A co innego ma powiedzieć? Nie będzie wyciągał wewnętrznych konfliktów, wzajemnych pretensji, nie będzie publicznie oskarżał niektórych kolegów o ich brak profesjonalizmu. Nie powie wreszcie niczego przeciw trenerowi, który zdobył ze Śląskiem tytuł mistrza, ale teraz nie jest w stanie nad nim zapanować. Śląsk przegrał cztery ostatnie mecze, wszystkie we Wrocławiu. Z Benficą i Athletic Bilbao w turnieju Polish Masters, rewanż z Buducnostią Podgorica i wczoraj z Helsingborgiem. Nie ma w tym żadnego przypadku. Kilku zawodników odeszło, nowi nie są lepsi, niektórym nie chce się grać, bo czekają na premie za tytuł mistrza. A choćby wszyscy razem zapomnieli o konfliktach i zmobilizowali się na półtorej godziny w tygodniu, to też by pewnie nic nie dało, bo są za słabi. Czarnogórcom dadzą radę, dobrze zorganizowanym, choć wcale nie jakimś wybitnym Szwedom – już nie.
Pamiętając o przewadze Buducnosti i braku okazji podbramkowych Śląska, trener Orest Lenczyk zmienił nieco skład. Wystawił od początku ofensywnego Waldemara Sobotę, a Łukasza Gikiewicza zastąpił w ataku Johanem Voskampem. Nic to nie dało. Obydwaj zagrali słabo, cała obrona fatalnie, a Przemysław Kaźmierczak nie grał w ogóle, mimo że był na boisku. Śląsk wypracował dwie sytuacje strzeleckie. Goście mieli pięć dobrych, z których strzelili trzy bramki. Z taką grą nie ma co marzyć o odrobieniu strat.
Znacznie lepiej od piłkarzy zaprezentowali się kibice Śląska. Ich kartoniada i transparenty poświęcone rocznicy i bohaterom Powstania Warszawskiego były imponujące i wzruszające. To dobrze wróży atmosferze na stadionie Legii, gdzie 12 sierpnia Śląsk zagra z Legią o Superpuchar Polski.
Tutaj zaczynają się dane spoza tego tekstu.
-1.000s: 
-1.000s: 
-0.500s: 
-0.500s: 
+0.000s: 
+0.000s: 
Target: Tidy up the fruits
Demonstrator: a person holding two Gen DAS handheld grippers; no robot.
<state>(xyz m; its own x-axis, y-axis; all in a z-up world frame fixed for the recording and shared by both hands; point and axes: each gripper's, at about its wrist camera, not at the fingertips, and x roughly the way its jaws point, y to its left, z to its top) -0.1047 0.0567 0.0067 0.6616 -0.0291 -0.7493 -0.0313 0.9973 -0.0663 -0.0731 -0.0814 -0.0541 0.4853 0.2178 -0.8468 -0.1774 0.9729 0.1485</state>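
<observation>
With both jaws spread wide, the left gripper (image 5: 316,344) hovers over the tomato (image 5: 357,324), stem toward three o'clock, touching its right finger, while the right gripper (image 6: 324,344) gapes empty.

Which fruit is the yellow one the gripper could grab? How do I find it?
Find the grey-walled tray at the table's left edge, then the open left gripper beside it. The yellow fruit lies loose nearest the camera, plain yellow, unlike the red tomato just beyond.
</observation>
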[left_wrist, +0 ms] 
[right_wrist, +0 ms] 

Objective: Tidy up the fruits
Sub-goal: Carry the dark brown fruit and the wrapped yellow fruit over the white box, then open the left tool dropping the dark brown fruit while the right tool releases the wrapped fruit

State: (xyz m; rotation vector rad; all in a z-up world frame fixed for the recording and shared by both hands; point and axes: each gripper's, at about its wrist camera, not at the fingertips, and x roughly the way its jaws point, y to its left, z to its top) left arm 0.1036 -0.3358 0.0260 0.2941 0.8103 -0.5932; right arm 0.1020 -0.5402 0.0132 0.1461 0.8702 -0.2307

Dziś trzy nasze drużyny walczą o Ligę Europejską. Być może najtrudniejszego przeciwnika ma Ruch. Viktoria Pilzno w ubiegłym roku grała w fazie grupowej Ligi Mistrzów. Miała pecha, bo wylosowała Barcelonę, Milan i tylko Borysów był przeciwnikiem na jej miarę. Po zajęciu trzeciego miejsca w Lidze Europejskiej Viktoria trafiła na Schalke i odpadła po dogrywce.